The description of the "circumcision group" of Crete -- those who opposed sound doctrine -- is thus completed. They are seen to be everything that the bishops should not be; each group is the opposite of the other. The Cretan false teachers are liars, sensual, brutish, lazy, and greedy (vv 10-12). The bishops are to be blameless, sober, temperate, holy, industrious, and indifferent to base gain (vv 7-9).

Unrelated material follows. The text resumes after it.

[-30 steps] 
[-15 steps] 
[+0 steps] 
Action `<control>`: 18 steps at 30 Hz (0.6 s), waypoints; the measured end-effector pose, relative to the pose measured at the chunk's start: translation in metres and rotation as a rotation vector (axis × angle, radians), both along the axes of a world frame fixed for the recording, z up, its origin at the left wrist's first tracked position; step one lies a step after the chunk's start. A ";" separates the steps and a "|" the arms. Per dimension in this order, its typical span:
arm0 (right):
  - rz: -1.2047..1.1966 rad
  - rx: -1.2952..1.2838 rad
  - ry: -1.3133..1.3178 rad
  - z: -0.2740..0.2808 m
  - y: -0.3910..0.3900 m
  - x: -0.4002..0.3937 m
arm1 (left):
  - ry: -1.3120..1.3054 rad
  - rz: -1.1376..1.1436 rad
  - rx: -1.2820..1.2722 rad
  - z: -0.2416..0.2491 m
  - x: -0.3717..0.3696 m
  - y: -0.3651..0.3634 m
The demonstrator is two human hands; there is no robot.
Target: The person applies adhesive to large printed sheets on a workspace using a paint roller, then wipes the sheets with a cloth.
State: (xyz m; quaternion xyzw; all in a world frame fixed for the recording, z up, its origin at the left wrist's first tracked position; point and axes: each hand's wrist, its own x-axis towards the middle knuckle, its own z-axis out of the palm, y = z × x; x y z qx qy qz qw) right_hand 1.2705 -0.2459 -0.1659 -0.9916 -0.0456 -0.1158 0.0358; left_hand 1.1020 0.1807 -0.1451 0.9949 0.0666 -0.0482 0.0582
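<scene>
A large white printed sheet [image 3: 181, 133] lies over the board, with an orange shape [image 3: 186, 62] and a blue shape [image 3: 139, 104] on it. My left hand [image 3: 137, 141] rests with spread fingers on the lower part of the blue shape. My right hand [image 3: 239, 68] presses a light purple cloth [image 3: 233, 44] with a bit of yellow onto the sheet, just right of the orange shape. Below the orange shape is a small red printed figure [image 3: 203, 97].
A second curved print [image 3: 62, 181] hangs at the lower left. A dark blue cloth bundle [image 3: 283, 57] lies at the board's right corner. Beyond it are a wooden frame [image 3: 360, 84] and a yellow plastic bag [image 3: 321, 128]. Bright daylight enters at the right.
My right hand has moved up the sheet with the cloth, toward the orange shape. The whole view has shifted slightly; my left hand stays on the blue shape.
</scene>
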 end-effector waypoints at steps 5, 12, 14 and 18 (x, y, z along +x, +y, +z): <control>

In language exceedingly harsh, Paul warned Titus that national characteristics should be kept in mind in the work of the Truth. The Truth had not to this stage eradicated the unlovely features of the Cretan character in those who had embraced it. It was part of the work of Titus to push forward this reformation, and to raise those who would heed to a higher level of obedience to the teachings of Christ. But it was important in that work to face squarely the problems involved; for Titus to take an unreasonably rosy view of the raw material at hand would be foolhardy.
But, extreme as Paul's description of the Cretans was, he did not say, "Leave them alone; they are hopeless." Instead, he said in effect, "They are sorry specimens, and everyone knows it. Go and convert them!" Such is the divine testimony, by no means to the goodness in human nature, but to the awesome potential of the "incorruptible seed" of God's Word (1Pe 1:23), which can produce fruit in the poorest soil -- even a hundredfold (Mat 13:23)!